Word for word, the listing below should be printed again.
[[ INFORMATION SUPPLIED, beginning ]]
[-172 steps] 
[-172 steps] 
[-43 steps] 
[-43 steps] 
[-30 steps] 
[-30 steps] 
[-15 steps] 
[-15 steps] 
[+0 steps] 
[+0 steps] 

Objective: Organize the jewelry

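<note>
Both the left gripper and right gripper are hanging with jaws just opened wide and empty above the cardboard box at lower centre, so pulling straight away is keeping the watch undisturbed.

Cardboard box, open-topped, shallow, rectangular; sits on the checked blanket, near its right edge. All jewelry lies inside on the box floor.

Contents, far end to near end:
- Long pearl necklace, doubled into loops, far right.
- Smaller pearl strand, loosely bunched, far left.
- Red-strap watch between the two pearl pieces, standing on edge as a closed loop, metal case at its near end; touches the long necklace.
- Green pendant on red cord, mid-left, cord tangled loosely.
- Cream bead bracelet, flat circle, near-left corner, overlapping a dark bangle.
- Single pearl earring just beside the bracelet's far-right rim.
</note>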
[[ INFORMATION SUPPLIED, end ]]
§ **ANSWER TO THIS EXERCISE**:
[-172 steps] 
[-172 steps] 
[-43 steps] 
[-43 steps] 
[-30 steps] 
[-30 steps] 
[-15 steps] 
[-15 steps] 
[+0 steps] 
[+0 steps] 

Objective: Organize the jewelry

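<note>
Both the left gripper and right gripper are hanging with jaws just opened wide and empty above the cardboard box at lower centre, so pulling straight away is keeping the watch undisturbed.

Cardboard box, open-topped, shallow, rectangular; sits on the checked blanket, near its right edge. All jewelry lies inside on the box floor.

Contents, far end to near end:
- Long pearl necklace, doubled into loops, far right.
- Smaller pearl strand, loosely bunched, far left.
- Red-strap watch between the two pearl pieces, standing on edge as a closed loop, metal case at its near end; touches the long necklace.
- Green pendant on red cord, mid-left, cord tangled loosely.
- Cream bead bracelet, flat circle, near-left corner, overlapping a dark bangle.
- Single pearl earring just beside the bracelet's far-right rim.
</note>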

The answer given above is the complete response.